• Exercise requirements: Check each line of the material. Copy those containing "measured".

------------------------------------

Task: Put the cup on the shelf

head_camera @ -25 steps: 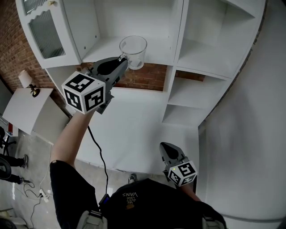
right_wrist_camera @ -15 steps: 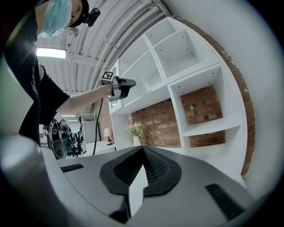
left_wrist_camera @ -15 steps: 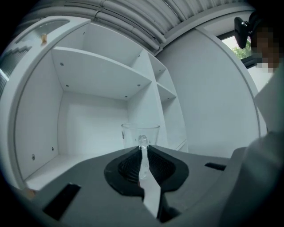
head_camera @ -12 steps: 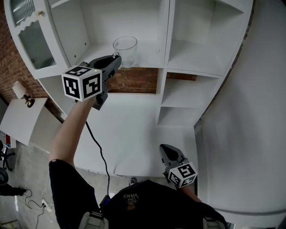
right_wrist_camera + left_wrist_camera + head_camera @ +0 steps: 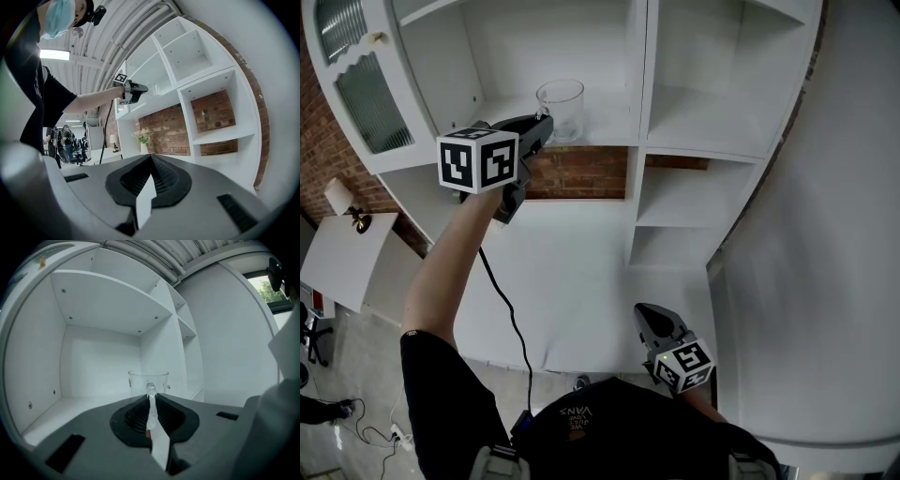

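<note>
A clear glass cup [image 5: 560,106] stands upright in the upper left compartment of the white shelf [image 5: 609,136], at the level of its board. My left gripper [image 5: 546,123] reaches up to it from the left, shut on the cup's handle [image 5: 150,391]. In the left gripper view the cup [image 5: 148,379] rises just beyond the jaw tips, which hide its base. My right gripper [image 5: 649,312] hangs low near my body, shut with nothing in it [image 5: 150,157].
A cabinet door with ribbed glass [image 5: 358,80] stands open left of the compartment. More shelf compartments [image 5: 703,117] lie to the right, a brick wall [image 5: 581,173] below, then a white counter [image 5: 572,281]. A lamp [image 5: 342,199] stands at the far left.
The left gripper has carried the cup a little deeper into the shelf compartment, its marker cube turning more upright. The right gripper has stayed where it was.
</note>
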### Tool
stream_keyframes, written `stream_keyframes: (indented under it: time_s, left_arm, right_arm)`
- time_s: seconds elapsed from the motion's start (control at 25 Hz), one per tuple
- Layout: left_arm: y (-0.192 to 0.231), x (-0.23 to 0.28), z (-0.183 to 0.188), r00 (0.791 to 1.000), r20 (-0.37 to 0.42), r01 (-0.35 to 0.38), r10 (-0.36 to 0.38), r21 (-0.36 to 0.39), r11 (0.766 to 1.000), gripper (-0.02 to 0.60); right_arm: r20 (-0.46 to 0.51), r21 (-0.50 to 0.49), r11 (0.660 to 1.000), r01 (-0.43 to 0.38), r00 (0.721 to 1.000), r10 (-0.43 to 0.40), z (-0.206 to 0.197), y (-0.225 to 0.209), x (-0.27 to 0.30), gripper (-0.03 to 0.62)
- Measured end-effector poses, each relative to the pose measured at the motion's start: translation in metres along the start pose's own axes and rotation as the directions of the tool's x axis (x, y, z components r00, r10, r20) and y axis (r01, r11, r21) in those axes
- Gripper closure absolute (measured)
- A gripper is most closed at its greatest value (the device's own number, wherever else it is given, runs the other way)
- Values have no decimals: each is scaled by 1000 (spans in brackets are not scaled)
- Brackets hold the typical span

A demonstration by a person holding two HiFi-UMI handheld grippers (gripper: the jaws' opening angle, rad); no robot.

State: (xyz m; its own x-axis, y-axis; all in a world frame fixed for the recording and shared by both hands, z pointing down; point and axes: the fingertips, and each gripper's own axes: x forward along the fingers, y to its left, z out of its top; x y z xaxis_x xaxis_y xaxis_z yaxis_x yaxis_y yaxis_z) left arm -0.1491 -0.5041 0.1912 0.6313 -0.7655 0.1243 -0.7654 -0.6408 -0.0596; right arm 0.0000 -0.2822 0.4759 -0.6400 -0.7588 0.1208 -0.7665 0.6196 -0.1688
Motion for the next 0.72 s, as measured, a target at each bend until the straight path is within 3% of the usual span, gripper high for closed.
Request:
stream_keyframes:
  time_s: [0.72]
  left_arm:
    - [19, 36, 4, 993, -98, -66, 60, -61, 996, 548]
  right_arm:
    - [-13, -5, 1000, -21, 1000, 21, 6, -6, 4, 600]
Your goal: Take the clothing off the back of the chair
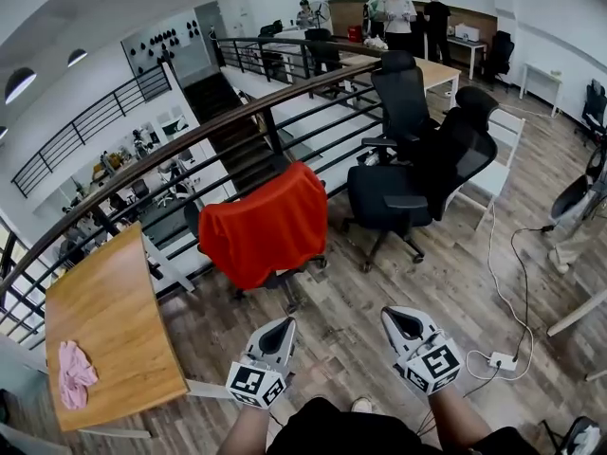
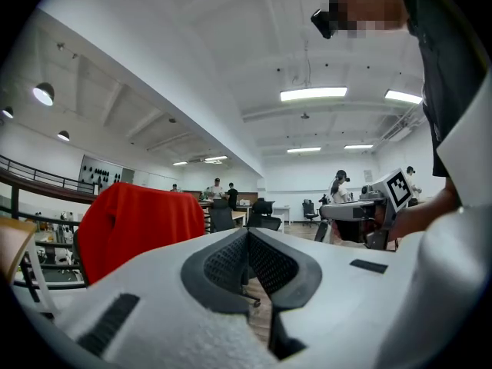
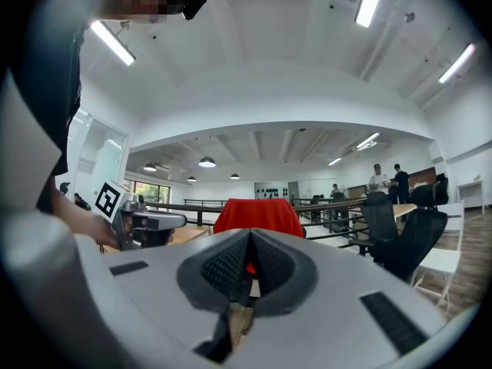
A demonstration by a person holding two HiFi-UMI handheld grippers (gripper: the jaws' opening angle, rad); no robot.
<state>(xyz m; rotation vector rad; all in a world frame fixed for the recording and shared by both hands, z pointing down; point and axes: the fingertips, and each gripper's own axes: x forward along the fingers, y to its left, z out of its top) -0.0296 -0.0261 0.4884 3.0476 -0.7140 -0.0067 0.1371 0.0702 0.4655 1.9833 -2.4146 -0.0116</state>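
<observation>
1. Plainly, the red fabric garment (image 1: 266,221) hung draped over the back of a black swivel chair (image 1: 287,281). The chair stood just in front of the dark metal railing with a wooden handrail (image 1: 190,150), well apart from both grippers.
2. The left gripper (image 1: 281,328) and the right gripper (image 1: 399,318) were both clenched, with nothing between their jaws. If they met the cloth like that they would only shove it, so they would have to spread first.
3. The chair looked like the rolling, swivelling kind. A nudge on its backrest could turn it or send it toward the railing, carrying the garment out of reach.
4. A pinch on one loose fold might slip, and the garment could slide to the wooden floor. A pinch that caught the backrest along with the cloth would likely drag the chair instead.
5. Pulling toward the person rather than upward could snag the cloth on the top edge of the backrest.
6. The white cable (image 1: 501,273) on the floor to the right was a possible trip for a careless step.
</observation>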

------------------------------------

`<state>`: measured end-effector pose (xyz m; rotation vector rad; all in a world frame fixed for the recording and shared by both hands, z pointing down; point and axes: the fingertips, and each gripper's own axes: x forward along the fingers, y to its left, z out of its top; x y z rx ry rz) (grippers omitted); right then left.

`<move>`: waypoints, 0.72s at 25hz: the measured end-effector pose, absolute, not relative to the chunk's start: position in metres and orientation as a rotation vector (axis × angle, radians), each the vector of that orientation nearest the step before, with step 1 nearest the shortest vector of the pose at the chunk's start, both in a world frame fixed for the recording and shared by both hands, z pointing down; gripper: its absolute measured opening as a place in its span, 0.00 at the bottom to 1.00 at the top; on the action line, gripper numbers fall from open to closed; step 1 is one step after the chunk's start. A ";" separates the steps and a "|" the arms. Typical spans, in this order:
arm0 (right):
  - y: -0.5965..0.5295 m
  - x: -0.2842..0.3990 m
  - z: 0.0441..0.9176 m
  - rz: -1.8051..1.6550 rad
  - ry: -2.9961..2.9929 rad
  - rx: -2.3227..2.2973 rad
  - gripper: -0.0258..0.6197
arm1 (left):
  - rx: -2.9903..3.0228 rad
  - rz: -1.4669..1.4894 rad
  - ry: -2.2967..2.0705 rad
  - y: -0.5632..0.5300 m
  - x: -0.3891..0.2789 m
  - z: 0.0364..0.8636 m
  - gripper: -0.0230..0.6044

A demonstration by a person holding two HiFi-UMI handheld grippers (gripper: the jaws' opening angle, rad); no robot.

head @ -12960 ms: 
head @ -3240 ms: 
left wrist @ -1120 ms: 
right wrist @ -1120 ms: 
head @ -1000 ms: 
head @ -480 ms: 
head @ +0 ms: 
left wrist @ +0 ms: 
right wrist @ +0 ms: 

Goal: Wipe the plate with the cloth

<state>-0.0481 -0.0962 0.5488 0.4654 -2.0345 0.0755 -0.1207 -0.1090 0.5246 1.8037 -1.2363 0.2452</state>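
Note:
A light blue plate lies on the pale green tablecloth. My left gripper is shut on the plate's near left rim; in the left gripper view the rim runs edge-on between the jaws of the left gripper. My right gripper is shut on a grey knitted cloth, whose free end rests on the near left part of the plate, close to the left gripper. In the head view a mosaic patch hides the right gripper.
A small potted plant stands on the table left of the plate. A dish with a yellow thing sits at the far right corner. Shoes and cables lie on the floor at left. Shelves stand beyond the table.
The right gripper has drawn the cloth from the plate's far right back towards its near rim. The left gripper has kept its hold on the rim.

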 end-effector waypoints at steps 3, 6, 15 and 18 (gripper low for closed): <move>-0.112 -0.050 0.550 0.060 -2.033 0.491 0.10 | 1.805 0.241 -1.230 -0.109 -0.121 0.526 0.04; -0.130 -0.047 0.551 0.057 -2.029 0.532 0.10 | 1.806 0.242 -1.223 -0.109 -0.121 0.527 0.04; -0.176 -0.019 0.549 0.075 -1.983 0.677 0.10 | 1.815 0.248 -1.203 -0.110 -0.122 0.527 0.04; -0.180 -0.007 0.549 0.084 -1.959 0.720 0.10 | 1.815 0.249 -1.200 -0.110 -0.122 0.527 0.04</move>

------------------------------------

• Written solution:
- Measured end-effector poses, each relative to the pose measured at the motion's start: translation in metres along the start pose's own axes and rotation as the directions of the tool's x axis (x, y, z components r00, r10, r20) and y axis (r01, r11, r21) in those axes
- Gripper closure absolute (measured)
Motion for the next 0.72 s, as measured, a target at each bend until the straight path is within 3% of the usual span, gripper high for closed.
`<state>`: measured end-effector pose (xyz m; rotation vector rad; all in a world frame fixed for the recording and shared by both hands, z pointing down; point and axes: the fingertips, and each gripper's own axes: x forward along the fingers, y to its left, z out of its top; x y z rx ry rz) (grippers omitted); right then left.
`<move>`: waypoints, 0.72s at 25hz: the measured end-effector pose, absolute, not relative to the chunk's start: position in metres and orientation as a rotation vector (axis × angle, radians), each the vector of that orientation nearest the step before, with step 1 nearest the shortest vector of the pose at the chunk's start, both in a world frame fixed for the recording and shared by both hands, z pointing down; gripper: its absolute measured opening as a place in its span, 0.00 at the bottom to 1.00 at the top; on the action line, gripper numbers fall from open to closed; step 1 is one step after the chunk's start. A ";" separates the steps and a "|" the arms. Typical spans, in this order:

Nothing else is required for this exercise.